#### [AIM OF THE TASK]
Your result should be the lines holding the word "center", copied from the entries below.

(Recorded data)
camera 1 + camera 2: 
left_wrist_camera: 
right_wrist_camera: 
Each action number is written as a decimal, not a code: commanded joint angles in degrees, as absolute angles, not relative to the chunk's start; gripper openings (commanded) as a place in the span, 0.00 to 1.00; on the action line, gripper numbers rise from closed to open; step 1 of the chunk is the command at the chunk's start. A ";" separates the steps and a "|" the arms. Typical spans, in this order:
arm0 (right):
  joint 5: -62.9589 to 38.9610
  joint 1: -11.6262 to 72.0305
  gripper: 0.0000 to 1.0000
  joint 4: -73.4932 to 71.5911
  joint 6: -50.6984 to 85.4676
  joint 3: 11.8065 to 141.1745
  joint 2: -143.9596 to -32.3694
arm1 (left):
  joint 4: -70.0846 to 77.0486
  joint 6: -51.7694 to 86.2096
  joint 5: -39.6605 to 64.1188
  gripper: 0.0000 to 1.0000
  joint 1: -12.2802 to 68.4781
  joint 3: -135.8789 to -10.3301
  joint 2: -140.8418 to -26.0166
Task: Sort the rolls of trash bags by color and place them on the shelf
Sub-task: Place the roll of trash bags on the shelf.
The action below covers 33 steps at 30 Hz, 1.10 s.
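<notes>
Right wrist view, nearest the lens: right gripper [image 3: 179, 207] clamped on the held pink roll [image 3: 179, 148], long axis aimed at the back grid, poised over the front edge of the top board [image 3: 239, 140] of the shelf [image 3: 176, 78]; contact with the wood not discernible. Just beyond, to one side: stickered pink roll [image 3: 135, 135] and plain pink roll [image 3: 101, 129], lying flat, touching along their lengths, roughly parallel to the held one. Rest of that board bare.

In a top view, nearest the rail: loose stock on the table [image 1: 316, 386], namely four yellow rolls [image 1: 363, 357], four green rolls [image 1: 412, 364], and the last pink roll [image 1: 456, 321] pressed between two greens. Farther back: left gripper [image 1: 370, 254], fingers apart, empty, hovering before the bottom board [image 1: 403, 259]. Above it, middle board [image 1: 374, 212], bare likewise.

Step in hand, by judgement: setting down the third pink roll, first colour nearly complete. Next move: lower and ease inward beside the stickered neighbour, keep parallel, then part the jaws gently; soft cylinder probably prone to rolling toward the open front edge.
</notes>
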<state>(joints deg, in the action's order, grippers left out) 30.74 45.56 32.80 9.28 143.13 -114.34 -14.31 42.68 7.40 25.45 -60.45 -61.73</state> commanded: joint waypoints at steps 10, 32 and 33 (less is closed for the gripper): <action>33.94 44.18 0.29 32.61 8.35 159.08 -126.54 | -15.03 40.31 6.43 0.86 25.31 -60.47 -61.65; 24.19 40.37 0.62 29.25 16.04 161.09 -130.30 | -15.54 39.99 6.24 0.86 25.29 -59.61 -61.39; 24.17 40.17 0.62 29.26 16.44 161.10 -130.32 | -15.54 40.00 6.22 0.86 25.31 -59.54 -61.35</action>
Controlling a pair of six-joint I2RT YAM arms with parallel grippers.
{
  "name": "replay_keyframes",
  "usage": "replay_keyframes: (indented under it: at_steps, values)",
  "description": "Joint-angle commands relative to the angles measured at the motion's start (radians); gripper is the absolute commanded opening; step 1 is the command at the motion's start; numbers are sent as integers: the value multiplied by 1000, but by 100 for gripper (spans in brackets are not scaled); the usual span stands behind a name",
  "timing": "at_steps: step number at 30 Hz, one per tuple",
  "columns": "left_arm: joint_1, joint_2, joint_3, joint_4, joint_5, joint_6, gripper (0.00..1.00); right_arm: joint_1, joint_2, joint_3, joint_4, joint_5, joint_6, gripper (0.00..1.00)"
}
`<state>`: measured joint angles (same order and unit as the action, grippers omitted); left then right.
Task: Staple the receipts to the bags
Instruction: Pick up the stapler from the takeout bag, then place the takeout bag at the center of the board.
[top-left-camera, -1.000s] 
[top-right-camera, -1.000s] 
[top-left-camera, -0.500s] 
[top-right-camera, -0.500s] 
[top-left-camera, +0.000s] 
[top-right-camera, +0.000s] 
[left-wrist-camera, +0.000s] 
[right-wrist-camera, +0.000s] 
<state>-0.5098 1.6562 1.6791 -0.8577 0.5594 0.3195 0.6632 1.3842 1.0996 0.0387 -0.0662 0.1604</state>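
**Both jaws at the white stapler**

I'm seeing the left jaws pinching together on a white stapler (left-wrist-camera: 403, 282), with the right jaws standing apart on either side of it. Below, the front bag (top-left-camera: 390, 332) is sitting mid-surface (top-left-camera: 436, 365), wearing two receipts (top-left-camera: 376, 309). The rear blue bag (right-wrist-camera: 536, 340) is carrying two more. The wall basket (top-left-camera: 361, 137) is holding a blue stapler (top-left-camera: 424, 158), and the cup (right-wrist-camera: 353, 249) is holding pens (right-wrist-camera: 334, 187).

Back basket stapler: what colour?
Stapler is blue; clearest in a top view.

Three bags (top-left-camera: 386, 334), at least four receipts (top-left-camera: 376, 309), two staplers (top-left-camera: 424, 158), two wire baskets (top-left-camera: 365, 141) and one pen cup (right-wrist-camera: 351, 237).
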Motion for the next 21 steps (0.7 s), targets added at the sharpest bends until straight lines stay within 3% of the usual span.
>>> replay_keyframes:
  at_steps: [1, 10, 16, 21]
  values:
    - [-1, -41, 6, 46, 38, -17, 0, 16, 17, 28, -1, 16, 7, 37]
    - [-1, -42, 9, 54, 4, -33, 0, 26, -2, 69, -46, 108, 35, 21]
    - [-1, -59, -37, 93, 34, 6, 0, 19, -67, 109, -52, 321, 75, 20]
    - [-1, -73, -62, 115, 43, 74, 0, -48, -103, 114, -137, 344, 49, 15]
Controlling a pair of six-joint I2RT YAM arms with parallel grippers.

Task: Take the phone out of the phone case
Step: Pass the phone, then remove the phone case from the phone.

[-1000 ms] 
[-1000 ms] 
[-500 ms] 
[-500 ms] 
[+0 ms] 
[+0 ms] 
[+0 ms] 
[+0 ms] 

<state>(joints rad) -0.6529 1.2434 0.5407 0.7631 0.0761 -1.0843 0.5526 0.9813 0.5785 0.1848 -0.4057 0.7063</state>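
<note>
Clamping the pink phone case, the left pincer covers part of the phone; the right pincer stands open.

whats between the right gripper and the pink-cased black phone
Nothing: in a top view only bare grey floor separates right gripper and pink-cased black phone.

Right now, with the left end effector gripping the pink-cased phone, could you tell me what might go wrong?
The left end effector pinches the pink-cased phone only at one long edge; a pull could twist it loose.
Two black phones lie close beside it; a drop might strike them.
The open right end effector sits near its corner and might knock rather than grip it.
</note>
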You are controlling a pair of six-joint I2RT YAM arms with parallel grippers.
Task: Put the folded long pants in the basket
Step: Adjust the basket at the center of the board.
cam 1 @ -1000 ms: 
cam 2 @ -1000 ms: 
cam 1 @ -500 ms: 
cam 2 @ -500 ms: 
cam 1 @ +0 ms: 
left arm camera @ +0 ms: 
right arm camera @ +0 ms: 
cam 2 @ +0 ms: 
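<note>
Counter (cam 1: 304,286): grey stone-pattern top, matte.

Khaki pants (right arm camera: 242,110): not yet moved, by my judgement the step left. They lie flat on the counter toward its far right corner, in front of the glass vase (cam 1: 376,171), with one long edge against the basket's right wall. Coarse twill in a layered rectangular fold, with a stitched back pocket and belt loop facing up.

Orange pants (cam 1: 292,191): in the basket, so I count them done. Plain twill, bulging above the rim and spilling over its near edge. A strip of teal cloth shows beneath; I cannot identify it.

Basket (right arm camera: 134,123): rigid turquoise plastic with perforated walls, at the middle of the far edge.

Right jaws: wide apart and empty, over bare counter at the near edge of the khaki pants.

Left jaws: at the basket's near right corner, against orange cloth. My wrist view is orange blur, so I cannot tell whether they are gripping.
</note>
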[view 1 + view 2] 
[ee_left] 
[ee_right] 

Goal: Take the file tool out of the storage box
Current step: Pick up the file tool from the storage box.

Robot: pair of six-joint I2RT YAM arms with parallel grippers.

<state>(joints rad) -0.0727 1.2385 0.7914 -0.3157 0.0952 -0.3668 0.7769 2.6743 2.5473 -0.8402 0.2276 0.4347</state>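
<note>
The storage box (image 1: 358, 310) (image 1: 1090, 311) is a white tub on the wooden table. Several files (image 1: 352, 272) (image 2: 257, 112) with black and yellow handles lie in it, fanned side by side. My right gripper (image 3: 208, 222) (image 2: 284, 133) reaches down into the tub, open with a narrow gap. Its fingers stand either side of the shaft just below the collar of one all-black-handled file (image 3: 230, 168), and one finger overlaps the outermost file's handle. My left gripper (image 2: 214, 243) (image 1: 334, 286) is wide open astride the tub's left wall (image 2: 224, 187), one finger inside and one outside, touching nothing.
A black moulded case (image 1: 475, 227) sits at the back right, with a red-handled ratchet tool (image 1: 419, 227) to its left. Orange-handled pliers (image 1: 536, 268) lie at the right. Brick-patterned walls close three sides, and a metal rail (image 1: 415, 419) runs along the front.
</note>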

#### [ANSWER SPACE]
Instruction: Pick up the stapler from the takeout bag, then place the takeout bag at the center of the board.
Step: Adjust the basket at the center of the board.

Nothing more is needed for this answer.